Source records
++++++++++++++++++++
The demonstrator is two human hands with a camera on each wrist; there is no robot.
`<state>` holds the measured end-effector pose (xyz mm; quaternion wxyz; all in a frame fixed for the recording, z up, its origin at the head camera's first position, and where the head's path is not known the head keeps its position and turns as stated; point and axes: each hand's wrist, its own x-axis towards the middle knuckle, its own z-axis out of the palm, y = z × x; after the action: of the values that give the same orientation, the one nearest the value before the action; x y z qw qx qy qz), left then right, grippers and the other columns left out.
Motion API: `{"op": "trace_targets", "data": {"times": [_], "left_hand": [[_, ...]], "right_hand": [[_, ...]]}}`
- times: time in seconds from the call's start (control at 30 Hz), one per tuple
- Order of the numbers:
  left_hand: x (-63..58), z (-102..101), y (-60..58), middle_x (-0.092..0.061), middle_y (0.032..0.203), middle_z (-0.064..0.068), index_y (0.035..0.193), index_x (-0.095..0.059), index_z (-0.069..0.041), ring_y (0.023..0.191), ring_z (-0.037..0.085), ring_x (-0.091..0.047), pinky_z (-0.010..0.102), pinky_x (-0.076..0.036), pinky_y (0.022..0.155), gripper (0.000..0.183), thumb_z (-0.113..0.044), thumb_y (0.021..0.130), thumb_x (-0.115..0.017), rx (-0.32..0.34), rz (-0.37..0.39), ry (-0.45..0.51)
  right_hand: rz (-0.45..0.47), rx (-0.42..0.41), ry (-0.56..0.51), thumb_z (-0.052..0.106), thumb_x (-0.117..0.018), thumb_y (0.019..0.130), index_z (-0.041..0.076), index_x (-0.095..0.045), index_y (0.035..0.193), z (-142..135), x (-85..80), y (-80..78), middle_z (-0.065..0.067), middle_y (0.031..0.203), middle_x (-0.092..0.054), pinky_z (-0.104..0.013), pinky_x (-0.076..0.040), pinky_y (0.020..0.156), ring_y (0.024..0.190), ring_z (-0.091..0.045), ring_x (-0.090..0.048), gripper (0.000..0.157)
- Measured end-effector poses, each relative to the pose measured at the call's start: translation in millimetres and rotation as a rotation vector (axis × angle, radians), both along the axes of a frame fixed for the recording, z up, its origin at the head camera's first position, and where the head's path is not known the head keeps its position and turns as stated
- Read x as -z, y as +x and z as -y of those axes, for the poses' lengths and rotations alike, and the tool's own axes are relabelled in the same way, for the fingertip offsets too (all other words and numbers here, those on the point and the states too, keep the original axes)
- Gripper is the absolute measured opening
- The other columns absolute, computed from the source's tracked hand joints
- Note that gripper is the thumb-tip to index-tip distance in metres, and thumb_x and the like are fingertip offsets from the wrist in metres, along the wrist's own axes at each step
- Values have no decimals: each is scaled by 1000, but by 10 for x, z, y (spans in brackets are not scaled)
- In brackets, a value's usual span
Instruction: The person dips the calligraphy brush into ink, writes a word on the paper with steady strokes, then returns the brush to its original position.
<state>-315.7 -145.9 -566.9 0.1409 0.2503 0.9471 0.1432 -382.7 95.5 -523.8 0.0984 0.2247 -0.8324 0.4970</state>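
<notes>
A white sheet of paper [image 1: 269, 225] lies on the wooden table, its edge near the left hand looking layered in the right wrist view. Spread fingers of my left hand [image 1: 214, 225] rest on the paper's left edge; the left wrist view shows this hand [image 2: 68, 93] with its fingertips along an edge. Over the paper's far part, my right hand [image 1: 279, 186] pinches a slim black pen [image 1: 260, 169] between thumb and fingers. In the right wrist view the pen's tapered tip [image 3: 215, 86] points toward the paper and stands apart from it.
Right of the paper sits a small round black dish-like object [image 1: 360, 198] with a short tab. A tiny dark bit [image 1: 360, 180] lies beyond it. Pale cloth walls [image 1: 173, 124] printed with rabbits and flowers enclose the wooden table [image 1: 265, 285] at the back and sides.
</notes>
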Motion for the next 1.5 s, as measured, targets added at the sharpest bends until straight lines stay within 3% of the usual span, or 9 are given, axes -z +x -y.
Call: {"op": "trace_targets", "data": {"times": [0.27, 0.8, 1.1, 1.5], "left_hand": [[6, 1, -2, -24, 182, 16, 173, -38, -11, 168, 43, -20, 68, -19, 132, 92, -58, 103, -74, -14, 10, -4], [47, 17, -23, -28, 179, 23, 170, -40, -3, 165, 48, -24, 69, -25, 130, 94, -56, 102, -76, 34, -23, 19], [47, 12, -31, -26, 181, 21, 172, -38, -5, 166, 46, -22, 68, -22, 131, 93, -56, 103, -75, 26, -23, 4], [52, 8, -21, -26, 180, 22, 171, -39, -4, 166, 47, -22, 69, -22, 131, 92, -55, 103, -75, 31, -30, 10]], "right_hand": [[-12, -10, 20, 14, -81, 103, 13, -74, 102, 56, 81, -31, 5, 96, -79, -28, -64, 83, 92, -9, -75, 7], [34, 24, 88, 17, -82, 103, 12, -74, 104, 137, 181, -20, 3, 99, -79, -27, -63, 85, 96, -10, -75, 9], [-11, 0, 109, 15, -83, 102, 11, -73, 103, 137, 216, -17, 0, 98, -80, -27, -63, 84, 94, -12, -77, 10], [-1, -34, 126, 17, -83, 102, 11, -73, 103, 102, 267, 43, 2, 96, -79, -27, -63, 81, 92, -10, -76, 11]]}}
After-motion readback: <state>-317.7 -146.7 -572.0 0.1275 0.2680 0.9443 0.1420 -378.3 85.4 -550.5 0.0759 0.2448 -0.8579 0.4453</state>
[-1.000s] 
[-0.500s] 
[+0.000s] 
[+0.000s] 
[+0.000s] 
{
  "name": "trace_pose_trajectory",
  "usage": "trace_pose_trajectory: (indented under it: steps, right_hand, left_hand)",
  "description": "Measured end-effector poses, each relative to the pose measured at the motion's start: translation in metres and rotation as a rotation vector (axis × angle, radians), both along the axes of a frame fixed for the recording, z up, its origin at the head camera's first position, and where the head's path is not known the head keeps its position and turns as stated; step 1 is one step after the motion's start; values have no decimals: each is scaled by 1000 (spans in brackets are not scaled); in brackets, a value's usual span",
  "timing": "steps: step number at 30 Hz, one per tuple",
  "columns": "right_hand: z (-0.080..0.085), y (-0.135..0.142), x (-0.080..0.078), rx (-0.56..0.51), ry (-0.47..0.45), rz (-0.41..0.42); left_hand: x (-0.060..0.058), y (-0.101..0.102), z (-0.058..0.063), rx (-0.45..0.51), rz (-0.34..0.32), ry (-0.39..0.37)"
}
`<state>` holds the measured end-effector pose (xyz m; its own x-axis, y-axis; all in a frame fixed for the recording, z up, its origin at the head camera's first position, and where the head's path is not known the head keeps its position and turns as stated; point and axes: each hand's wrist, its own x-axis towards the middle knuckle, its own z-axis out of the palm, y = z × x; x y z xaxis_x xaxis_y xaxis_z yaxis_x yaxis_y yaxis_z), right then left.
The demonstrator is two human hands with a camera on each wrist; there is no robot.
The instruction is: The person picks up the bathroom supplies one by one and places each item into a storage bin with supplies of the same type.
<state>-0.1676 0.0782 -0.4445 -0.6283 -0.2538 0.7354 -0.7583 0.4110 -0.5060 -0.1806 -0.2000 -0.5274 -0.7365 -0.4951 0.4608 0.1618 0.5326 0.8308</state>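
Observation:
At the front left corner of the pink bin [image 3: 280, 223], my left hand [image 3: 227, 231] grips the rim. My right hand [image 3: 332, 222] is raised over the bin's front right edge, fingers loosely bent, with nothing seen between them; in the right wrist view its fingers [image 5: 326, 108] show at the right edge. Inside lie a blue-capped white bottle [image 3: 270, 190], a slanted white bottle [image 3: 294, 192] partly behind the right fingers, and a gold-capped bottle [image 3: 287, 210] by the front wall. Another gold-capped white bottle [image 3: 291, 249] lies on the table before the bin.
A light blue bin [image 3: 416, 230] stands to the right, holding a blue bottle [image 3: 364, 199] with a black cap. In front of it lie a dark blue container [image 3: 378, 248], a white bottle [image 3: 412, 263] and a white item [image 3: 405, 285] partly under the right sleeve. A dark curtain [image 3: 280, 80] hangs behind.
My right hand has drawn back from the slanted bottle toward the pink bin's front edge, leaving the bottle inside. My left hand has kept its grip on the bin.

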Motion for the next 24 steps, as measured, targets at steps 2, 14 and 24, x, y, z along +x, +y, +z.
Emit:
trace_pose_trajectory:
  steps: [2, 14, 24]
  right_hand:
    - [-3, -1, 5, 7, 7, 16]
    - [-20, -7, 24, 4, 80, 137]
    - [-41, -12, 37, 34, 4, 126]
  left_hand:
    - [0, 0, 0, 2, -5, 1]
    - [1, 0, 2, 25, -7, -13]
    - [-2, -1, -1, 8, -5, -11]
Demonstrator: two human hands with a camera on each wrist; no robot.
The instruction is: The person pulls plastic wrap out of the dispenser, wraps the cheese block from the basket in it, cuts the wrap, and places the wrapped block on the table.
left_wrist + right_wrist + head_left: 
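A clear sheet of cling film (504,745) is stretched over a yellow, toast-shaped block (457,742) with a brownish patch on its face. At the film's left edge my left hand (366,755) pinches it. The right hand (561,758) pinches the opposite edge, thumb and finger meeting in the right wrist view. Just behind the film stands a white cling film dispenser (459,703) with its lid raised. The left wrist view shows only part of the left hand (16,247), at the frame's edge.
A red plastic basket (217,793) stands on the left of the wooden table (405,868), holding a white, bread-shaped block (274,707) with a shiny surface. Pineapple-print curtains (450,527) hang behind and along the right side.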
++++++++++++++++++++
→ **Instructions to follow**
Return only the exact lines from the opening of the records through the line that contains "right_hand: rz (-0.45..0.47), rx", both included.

→ **Exercise answer**
The demonstrator is two human hands with a camera on each wrist; there is no robot.
`<state>` holds the measured end-effector pose (xyz mm; quaternion wxyz; all in a frame fixed for the recording, z up, its origin at the head camera's first position, and where the head's path is not known the head keeps its position and turns as stated; point and axes: each hand's wrist, its own x-axis towards the middle knuckle, its own z-axis out of the palm, y = z × x; after the action: of the values that give the same orientation, the one nearest the value before the action; x y z qw qx qy qz), left then right, grippers and the other columns left out.
Motion API: `{"op": "trace_targets", "data": {"times": [_], "left_hand": [[_, ...]], "right_hand": [[_, ...]]}}`
- times: time in seconds from the call's start (control at 30 Hz), one per tuple
- Order of the numbers:
  left_hand: x (-63..58), z (-102..101), y (-60..58), middle_x (-0.092..0.061), middle_y (0.032..0.203), middle_z (-0.064..0.068), index_y (0.035..0.193), index_x (-0.095..0.059), index_z (-0.069..0.041), ring_y (0.023..0.191), ring_z (-0.037..0.085), ring_x (-0.091..0.047), pinky_z (-0.010..0.102), pinky_x (-0.076..0.036), pinky_y (0.022..0.155), gripper (0.000..0.183), thumb_z (-0.113..0.044), thumb_y (0.021..0.130), thumb_x (-0.115..0.017), rx (-0.32..0.34), rz (-0.37..0.39), ry (-0.45..0.51)
  right_hand: rz (-0.45..0.47), rx (-0.42..0.41), ry (-0.56..0.51), thumb_z (-0.052..0.106), thumb_x (-0.117..0.018), thumb_y (0.019..0.130), index_z (-0.041..0.076), index_x (-0.095..0.045), index_y (0.035..0.193), z (-142..135), x (-85..80), y (-80..78), middle_z (-0.065..0.067), middle_y (0.031..0.203), middle_x (-0.092..0.054), pinky_z (-0.104..0.013), pinky_x (-0.076..0.040), pinky_y (0.020..0.156), ring_y (0.024..0.190), ring_z (-0.091..0.045), ring_x (-0.090..0.048), gripper (0.000..0.157)

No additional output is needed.